No. Yes. Of course. Rosamund is pregnant . . . that explains much that has passed between husband and wife; and Darian, being an adult of nearly twenty-nine, was expected to have understood without having been told explicitly.
My father, again a father. And I, another time a brother.

Rosamund, seeing Darian's startled glance, blushes. A faint lovely rose rising from her slender throat into her angular, rather narrow face. Her skin is of the hue of ivory; despite her vivacious manner, which may be fueled by alcohol, she's an abnormally thin woman; shivers often, though
perhaps in excitement, nerved-up, as Katrina would say high-strung as a filly in heat; except, being pregnant, Rosamund is assuredly not in “heat.” She has draped a white crocheted shawl over her slender shoulders; her loose-fitting dress is of sea-green silk, falling fashionably to midcalf; not bobbed or shingled in the fashion of the day, her glossy black hair is parted this evening in the center of her head and gathered back in a Grecian twist at the nape of her neck. The proud mother-to-be. Darian would cry, “Congratulations! To you both.” But instead takes another swallow of his drink.

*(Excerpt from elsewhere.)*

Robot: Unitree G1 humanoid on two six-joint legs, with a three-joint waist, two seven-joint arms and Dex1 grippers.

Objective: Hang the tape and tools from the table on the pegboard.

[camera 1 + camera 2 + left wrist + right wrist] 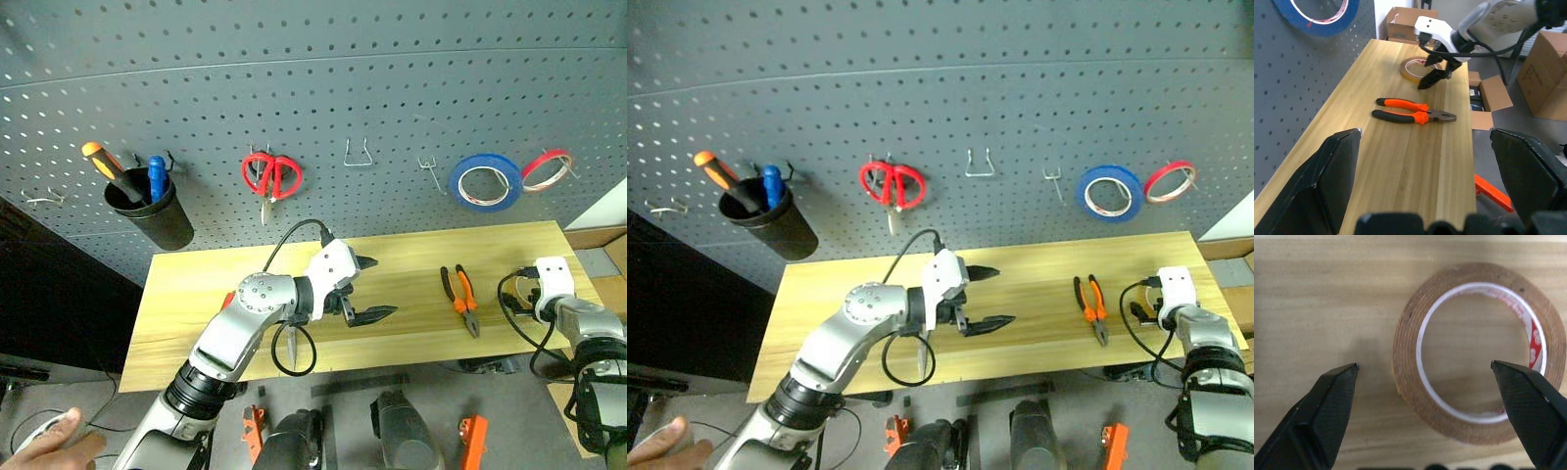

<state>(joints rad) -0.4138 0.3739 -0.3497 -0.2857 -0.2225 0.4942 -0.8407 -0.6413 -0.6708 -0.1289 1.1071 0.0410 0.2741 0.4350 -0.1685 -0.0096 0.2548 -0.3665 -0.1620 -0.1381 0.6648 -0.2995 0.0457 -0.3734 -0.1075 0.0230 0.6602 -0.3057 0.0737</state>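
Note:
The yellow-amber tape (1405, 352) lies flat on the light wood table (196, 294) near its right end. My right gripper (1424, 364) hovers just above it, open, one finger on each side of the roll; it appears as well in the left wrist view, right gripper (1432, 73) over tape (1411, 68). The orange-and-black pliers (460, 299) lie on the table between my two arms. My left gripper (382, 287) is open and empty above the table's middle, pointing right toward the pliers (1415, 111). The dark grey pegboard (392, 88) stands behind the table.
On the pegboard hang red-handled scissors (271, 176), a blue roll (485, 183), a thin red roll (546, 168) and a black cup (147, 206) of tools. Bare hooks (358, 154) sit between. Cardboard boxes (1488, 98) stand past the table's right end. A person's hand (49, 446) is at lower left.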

Over a cold supper of oysters Rockefeller, filet mignon, creamed potatoes, Stilton cheese and glazed apricots, served by a Filipino woman in black, Abraham Licht takes up the subject, perhaps a familiar one to him, though unfamiliar to Darian, of the philosophical consequences of physiological experimentation in identity. “Whether, that is, an individual being identical and fully present in either half of his brain might be ‘divided' into two separate individuals to be housed in two separate bodies. As William James believed, we are as many ‘selves' as there are individuals who know us; so it may be that . . . ” Darian nods, trying to follow his father's abstruse logic; yet distracted by Rosamund's presence, her daughterly attentiveness to Abraham as if every word of his were sacred, to be committed to memory. Darian feels a pang of jealousy; of loss; that Abraham and Rosamund hadn't attended his recital . . . for, surely, Rosamund would have found something to admire in
Esopus
; Rosamund would have recognized Darian's heartfelt yearning, the very music of his soul, beneath and beyond the playful experimentation of sound.
My music was written for you. Will you hear my music . . . someday?

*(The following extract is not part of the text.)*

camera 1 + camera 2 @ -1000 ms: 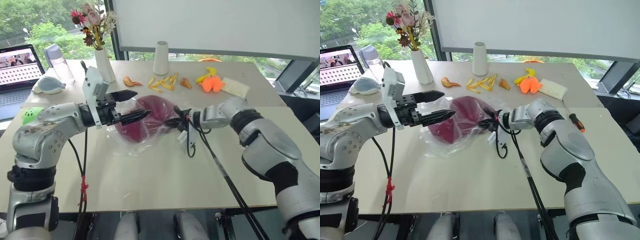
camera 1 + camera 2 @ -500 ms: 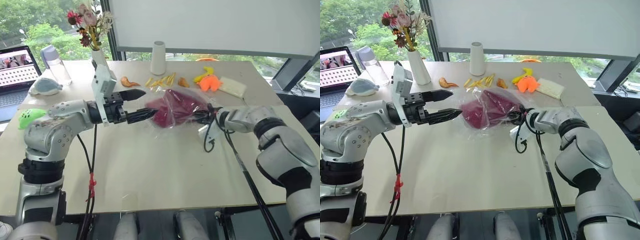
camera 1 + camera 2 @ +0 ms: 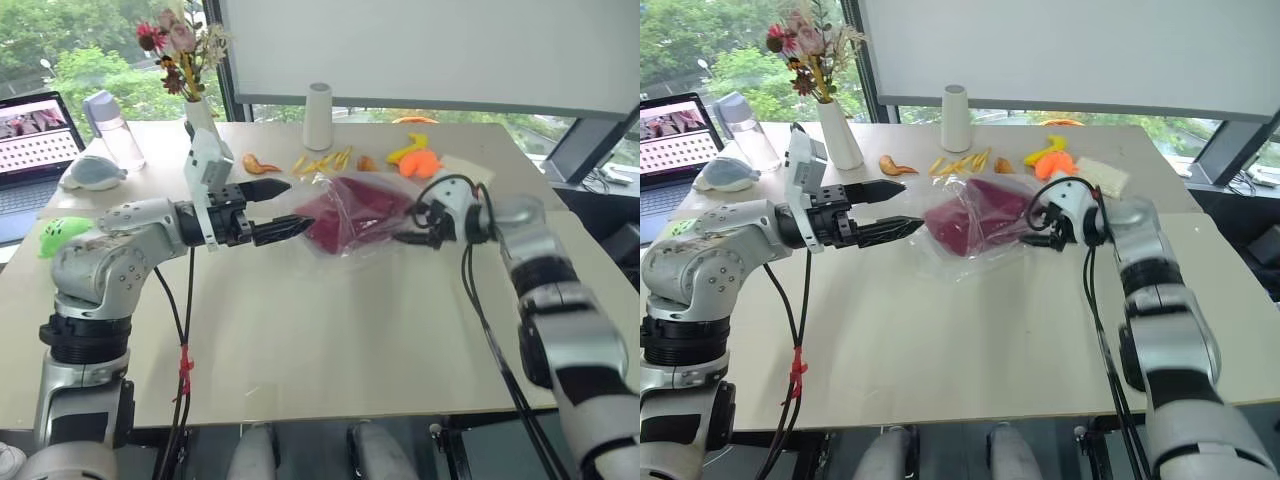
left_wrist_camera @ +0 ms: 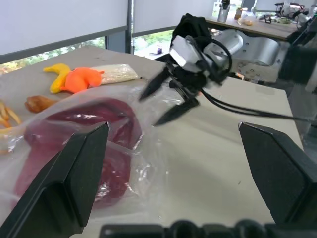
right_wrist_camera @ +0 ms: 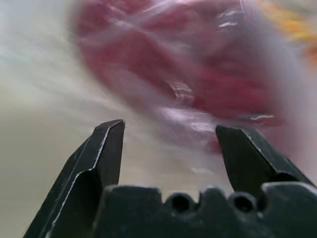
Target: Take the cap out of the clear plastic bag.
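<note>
Two grippers: both face the bag from opposite sides, above the table (image 3: pixel 300 340).
Cap (image 3: pixel 970 218): maroon, inside the bag, lying toward the far half of the table, roughly midway between its side edges.
Bag (image 3: pixel 985 250): clear, crinkled, wrapped all round the cap; it rests on the table, its loose film spreading toward the near edge.
Left gripper (image 3: pixel 282 208): held level, fingers spread wide apart, empty; its tips sit just beside the bag's left side, and contact cannot be told.
Right gripper (image 3: pixel 1032 226): fingers parted, nothing between them; it is just beside the bag's right side, pointing at it. In the right wrist view the fingers (image 5: pixel 104 148) frame the bagged cap without closing on it.
Far edge: a white vase (image 3: pixel 839 135) of flowers, a white cup (image 3: pixel 956 118), yellow strips (image 3: pixel 962 162) and an orange toy (image 3: pixel 1052 162) stand or lie behind the bag.
Left corner: a laptop (image 3: pixel 35 135), a bottle (image 3: pixel 112 128) and a green toy (image 3: pixel 60 234) lie well apart from the bag.
</note>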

Abraham is musing on the paradox that identity seems to reside in the head; in “consciousness”; yet we don't really identify with our physical selves—“For this, we say, is ‘my' hand, implying that it's a mere possession, and we're possessors. ‘My' arm, ‘my' head; even ‘my brain.' Isn't it paradoxical that we're in the habit of referring to ‘my' soul as well?”

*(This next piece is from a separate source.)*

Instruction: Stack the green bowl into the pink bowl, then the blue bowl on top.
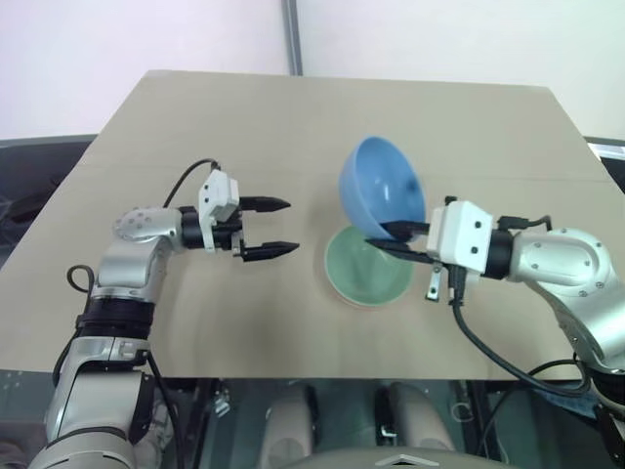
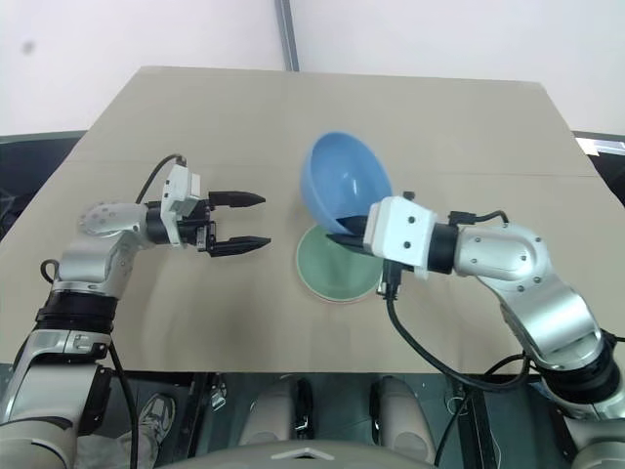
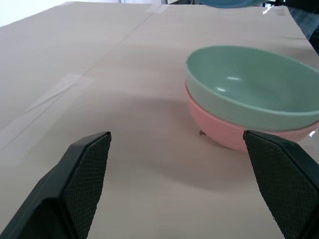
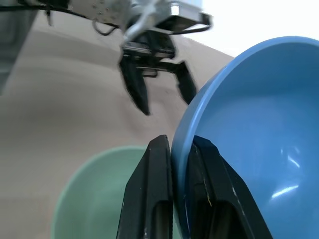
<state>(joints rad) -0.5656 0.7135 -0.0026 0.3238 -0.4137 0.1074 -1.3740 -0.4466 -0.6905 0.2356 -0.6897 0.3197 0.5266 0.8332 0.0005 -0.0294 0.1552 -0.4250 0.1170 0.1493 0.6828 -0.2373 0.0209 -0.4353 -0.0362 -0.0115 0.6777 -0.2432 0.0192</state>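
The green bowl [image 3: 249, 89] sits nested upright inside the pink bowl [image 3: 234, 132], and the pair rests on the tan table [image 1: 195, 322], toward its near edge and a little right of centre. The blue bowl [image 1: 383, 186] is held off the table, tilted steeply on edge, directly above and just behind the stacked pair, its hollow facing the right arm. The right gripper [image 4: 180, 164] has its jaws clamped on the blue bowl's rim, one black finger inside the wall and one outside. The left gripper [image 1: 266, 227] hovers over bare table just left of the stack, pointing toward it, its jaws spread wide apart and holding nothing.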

Darian, aroused by wine and by Rosamund's presence, laughs ner
vously; saying he doesn't know, he's never given much thought to it, if you're a musician you're immersed in music night and day, day and night, hour following hour, like a lover obsessed with his beloved. “And possibly, Father, it's only just a convention of language, peculiar to English.”

“No. Hardly peculiar to English. ‘Moses Liebknecht' is both psychologist and linguist, a polyglot in fact, and informs us that such patterns of speech indicate a universal human habit, of separating, as Descartes did so methodically, ‘mind' from ‘body.' What interests me is why we resist identifying even with our souls.”